Give the whole listing again, exactly as written.
- - - -
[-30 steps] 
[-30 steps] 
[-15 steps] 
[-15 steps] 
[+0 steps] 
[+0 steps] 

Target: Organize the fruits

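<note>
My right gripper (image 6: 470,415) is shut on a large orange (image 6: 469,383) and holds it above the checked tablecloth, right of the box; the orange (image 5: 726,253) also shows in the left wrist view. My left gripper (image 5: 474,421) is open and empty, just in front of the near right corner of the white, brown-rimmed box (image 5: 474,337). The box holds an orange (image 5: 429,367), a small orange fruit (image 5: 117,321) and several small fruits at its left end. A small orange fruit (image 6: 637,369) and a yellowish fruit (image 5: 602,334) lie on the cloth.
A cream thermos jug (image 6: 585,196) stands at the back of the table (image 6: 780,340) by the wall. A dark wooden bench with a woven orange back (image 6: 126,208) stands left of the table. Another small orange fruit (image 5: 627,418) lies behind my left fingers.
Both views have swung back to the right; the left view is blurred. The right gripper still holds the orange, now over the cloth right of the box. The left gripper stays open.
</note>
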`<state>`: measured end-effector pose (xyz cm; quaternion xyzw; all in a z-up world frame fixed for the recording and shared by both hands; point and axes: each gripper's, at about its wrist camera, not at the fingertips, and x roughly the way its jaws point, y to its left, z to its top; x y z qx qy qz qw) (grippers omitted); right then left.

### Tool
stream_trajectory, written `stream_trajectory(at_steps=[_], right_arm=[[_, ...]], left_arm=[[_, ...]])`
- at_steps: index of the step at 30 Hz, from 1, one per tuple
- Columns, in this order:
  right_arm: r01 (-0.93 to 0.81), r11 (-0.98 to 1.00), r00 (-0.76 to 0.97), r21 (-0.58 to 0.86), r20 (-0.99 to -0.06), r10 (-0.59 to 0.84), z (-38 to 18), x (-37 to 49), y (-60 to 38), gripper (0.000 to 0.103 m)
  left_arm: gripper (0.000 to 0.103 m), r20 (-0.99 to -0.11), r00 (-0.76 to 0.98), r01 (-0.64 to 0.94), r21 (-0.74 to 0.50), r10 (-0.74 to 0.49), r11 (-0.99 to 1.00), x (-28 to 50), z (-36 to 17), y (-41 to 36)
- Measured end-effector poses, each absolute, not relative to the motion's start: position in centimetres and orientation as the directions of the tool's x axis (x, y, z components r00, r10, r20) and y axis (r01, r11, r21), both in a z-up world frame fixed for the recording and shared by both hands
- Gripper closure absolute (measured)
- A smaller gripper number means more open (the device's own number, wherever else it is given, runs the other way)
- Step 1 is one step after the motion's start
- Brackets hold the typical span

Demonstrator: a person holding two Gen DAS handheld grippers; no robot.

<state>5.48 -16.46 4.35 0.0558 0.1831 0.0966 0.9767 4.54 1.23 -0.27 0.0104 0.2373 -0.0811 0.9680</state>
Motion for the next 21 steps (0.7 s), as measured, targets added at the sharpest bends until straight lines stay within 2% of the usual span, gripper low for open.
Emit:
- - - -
:: Your response ::
[-30 steps] 
[-30 steps] 
[-15 steps] 
[-15 steps] 
[+0 steps] 
[+0 steps] 

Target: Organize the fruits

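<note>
My right gripper (image 6: 470,415) is shut on a large orange (image 6: 469,383) and holds it above the checked tablecloth, right of the box; the orange (image 5: 726,253) also shows in the left wrist view. My left gripper (image 5: 474,421) is open and empty, just in front of the near right corner of the white, brown-rimmed box (image 5: 474,337). The box holds an orange (image 5: 429,367), a small orange fruit (image 5: 117,321) and several small fruits at its left end. A small orange fruit (image 6: 637,369) and a yellowish fruit (image 5: 602,334) lie on the cloth.
A cream thermos jug (image 6: 585,196) stands at the back of the table (image 6: 780,340) by the wall. A dark wooden bench with a woven orange back (image 6: 126,208) stands left of the table. Another small orange fruit (image 5: 627,418) lies behind my left fingers.
Both views have swung back to the right; the left view is blurred. The right gripper still holds the orange, now over the cloth right of the box. The left gripper stays open.
</note>
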`<state>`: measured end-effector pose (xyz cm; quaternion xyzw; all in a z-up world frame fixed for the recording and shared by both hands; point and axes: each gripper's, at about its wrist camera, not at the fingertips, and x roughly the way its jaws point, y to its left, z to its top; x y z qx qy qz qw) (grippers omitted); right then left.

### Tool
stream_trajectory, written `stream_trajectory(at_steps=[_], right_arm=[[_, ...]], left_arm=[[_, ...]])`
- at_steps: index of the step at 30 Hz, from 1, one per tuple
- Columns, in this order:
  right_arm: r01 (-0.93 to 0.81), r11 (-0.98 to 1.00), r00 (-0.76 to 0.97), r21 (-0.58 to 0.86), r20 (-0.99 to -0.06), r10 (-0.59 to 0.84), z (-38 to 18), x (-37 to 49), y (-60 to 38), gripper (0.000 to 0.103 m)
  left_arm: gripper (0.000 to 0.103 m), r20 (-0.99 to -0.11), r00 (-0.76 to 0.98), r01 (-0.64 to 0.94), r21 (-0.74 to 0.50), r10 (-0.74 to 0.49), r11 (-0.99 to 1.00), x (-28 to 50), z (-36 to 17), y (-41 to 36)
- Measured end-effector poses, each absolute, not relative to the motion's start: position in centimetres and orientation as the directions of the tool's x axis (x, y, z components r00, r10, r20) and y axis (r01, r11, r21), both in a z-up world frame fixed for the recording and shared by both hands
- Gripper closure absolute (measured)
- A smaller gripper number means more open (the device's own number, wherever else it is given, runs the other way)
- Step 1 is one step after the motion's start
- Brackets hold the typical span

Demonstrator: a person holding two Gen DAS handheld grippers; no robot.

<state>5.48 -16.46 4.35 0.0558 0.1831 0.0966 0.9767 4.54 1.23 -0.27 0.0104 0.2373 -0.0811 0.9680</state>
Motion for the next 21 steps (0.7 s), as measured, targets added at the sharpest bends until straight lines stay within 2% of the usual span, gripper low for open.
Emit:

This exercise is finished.